Ratownicy górscy apelują, by na czas pandemii turyści powstrzymali się od pieszych wycieczek. W ten sposób chcą ograniczyć do minimum potencjalne ryzyko zakażenia się ratowników oraz poddania ich konieczności kwarantanny. - Obawiamy się, że z uwagi na wytyczne, możemy nie udzielić pomocy potrzebującym, jeżeli sami będziemy objęci kwarantanną - podkreślił naczelnik TOPR.
W związku z obowiązującym na obszarze całego kraju stanem zagrożenia epidemicznego władze Górskiego Ochotniczego Pogotowia Ratunkowego (GOPR) zwracają się z apelem, aby w najbliższym czasie zrezygnować z wszelkich wyjść w góry.
GOPR niesie pomoc poszkodowanym w: Beskidach, Pieninach, Bieszczadach, Karkonoszach, Gorcach oraz na terenie Jury Krakowsko-Częstochowskiej.
Ograniczyć potencjalne ryzyko
Władze GOPR argumentują prośbę chęcią ograniczenia do minimum potencjalnego ryzyka zakażenia się ratowników oraz poddania ich konieczności kwarantanny, przy jednoczesnym zapewnieniu możliwości operacyjnych w Stacjach Ratunkowych.
"W szczególności wstrzymaliśmy możliwość przeprowadzania szkoleń grupowych i centralnych, akcji profilaktycznych oraz prelekcji. Pomimo tego chociażby jedno podejrzenie zakażenia może doprowadzić do konieczności kwarantanny zespołów ratowników z poszczególnych Stacji Ratunkowych, a do tego nie możemy dopuścić. Dlatego też uprzejmie prosimy o dostosowanie się do naszego apelu" - apelują władze GOPR.
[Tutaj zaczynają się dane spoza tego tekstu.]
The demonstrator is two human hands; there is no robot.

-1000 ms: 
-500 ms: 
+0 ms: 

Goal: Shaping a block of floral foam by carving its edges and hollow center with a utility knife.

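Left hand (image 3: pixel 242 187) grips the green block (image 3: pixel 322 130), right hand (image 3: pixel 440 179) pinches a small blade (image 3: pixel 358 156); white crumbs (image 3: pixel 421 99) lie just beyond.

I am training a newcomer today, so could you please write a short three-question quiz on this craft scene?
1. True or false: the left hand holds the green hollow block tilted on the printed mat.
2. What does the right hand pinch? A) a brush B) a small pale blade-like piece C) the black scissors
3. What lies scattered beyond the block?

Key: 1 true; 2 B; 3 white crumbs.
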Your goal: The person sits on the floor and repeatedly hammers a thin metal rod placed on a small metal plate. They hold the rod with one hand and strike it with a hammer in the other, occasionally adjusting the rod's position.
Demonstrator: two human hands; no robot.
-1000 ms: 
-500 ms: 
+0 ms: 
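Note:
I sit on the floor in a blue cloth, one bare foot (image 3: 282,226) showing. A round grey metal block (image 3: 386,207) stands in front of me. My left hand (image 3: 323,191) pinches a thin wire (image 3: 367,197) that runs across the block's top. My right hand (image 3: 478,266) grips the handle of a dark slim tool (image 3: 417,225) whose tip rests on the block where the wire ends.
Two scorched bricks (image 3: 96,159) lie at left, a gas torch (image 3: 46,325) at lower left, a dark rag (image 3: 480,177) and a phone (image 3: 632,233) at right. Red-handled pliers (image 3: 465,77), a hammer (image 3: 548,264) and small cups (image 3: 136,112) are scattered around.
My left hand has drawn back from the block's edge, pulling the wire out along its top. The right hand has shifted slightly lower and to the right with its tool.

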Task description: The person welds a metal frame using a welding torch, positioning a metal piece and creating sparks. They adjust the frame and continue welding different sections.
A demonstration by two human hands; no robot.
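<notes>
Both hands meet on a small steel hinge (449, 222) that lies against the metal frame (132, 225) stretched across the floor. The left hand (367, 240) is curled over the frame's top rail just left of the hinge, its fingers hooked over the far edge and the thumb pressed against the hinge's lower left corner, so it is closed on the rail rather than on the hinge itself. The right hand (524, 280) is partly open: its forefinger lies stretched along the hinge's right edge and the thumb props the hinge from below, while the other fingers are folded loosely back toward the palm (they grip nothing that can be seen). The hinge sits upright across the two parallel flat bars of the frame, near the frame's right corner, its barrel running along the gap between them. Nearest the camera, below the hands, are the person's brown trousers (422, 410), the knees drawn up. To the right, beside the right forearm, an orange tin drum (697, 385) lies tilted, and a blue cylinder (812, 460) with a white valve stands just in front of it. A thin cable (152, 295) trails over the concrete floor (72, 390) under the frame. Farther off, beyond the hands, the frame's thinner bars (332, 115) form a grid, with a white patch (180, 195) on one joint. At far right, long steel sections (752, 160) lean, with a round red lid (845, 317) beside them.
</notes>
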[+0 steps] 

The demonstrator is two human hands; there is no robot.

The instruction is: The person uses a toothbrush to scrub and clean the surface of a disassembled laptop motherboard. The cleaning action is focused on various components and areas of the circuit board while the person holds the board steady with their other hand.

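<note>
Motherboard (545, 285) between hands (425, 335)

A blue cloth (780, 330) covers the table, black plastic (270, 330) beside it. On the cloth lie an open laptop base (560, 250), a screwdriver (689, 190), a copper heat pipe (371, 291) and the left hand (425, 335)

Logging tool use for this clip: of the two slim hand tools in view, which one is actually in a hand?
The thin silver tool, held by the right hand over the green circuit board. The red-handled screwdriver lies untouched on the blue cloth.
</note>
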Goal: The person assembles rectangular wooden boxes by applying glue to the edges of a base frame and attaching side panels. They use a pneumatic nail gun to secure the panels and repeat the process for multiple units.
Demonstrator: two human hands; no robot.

"Zastanów się, czy rzeczywiście musisz iść w Tatry"
Z podobnym apelem wystąpili ratownicy Tatrzańskiego Ochotniczego Pogotowia Ratunkowego.
Mimo wprowadzonego w piątek przez władze Tatrzańskiego Parku Narodowego TPN zakazu wejścia w Tatry, zdarza się, że po górach wędrują ludzie. W sobotę o pomoc poprosił turysta, który nie potrafił samodzielnie zejść ze Świnicy. W poniedziałek inny turysta spadł z Rysów.
Choć zakaz nie dotyczy mieszkańców powiatu tatrzańskiego, ratownicy TOPR apelują, aby również ci mieszkańcy nie wybierali się na górskie wędrówki.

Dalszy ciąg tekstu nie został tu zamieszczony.